11/21/2017
DA 16-0212
Case Number: DA 16-0212
IN THE SUPREME COURT OF THE STATE OF MONTANA
2017 MT 287N
STATE OF MONTANA,
Plaintiff and Appellee,
v.
DAVID JOHN WENDEL,
Defendant and Appellant.
APPEAL FROM: District Court of the Eighteenth Judicial District,
In and For the County of Gallatin, Cause No. DC 14-119CX
Honorable Mike Salvagni, Presiding Judge
COUNSEL OF RECORD:
For Appellant:
Chad Wright, Chief Appellate Defender, James R. Reavis, Assistant
Appellate Defender, Helena, Montana
For Appellee:
Timothy C. Fox, Montana Attorney General, Tammy K Plubell,
Assistant Attorney General, Helena, Montana
Marty Lambert, Gallatin County Attorney, Russell A. Hart, Deputy
County Attorney, Bozeman, Montana
Submitted on Briefs: August 30, 2017
Decided: November 21, 2017
Filed:
__________________________________________
Clerk
Justice Michael E Wheat delivered the Opinion of the Court.
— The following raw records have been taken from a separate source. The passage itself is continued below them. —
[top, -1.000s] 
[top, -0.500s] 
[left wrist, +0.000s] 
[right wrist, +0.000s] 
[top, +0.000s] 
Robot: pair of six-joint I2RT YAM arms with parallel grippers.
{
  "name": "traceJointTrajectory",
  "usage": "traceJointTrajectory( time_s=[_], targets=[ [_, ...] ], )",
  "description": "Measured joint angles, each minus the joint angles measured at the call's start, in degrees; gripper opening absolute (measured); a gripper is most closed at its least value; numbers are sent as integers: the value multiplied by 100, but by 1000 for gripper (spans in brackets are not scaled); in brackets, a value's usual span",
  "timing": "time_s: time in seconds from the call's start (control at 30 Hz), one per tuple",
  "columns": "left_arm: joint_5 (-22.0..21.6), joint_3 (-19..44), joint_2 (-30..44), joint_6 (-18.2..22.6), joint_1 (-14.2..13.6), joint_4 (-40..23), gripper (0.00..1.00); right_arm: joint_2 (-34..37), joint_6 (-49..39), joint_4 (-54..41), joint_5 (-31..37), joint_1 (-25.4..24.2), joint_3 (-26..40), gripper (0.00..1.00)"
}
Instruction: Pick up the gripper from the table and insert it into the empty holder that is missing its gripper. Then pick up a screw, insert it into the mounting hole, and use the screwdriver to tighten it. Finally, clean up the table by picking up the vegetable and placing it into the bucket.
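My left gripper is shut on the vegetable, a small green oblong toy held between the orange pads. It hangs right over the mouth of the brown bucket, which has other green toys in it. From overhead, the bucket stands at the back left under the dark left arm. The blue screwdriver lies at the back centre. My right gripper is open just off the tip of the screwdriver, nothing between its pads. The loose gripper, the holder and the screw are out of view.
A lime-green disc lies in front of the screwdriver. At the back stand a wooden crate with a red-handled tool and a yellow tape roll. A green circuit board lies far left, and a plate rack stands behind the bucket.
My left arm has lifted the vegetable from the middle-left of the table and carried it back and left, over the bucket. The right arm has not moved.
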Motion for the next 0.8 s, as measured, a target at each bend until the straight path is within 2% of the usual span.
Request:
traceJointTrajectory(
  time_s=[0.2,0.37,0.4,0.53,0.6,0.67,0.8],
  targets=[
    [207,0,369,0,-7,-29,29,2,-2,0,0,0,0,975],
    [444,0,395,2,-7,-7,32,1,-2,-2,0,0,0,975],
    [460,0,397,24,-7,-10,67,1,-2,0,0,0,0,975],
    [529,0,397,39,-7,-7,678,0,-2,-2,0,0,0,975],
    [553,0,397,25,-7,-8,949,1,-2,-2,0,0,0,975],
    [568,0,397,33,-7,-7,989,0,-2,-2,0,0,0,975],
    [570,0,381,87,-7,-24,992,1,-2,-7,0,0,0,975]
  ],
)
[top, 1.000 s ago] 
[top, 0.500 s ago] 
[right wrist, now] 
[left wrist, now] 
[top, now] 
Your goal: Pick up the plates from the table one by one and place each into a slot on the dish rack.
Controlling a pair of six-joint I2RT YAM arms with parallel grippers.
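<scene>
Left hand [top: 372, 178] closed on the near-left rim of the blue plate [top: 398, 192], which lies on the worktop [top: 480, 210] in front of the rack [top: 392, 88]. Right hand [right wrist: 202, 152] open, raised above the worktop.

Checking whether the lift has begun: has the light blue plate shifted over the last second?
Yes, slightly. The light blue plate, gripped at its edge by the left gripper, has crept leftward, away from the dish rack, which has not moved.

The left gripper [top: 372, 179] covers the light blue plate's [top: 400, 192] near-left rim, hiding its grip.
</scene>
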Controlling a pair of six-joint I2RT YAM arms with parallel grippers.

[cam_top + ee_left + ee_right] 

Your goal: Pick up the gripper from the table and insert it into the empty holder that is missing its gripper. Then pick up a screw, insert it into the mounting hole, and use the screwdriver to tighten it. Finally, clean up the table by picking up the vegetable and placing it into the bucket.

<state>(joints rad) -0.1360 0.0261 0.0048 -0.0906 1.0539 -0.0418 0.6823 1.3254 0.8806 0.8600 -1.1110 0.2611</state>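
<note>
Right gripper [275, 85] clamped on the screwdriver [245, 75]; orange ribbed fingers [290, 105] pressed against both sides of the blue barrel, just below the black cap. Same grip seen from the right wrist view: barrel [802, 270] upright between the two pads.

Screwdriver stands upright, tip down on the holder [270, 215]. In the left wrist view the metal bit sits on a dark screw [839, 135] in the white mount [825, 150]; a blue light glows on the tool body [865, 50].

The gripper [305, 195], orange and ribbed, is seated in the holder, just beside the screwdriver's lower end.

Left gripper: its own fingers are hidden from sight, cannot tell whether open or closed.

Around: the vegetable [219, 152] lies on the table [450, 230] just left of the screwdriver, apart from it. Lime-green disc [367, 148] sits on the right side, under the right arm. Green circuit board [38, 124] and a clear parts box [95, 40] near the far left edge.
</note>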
¶1 Pursuant to Section I, Paragraph 3(c), Montana Supreme Court Internal Operating
Rules, this case is decided by memorandum opinion and shall not be cited and does not
serve as precedent. Its case title, cause number, and disposition shall be included in this
Court’s quarterly list of noncitable cases published in the Pacific Reporter and Montana
Reports.
¶2 David Wendel (Wendel) appeals from a January 22, 2016 District Court order
denying in part his motion in limine seeking to exclude evidence of a prior bad act. We
affirm.
¶3 On December 27, 2012, Wendel left a message with the Gallatin County Animal
Control. He complained a German Shepard dog was at large on his property, which he
believed was owned by his neighbors, Doug and Cindy Baier, that the dog was vicious
and scratched him, and that he did not have the dog contained but did have the animal in
pictures.
¶4 On December 29, 2012, the Baiers reported that Wendel might have possession of
or killed their German Shepard, Token. Deputy Michael Van Meter (Van Meter) was
dispatched to investigate. Baier explained to Van Meter that he suspected Wendel had
the dog because there had been problems with Wendel regarding the Baiers’ other dogs in
the past. Specifically, two years earlier, Wendel had placed bowls of anti-freeze with raw
meat in them around his property. Additionally, Wendel was on probation for an incident
regarding the dog where Wendel shot a gun at or near Doug Baier.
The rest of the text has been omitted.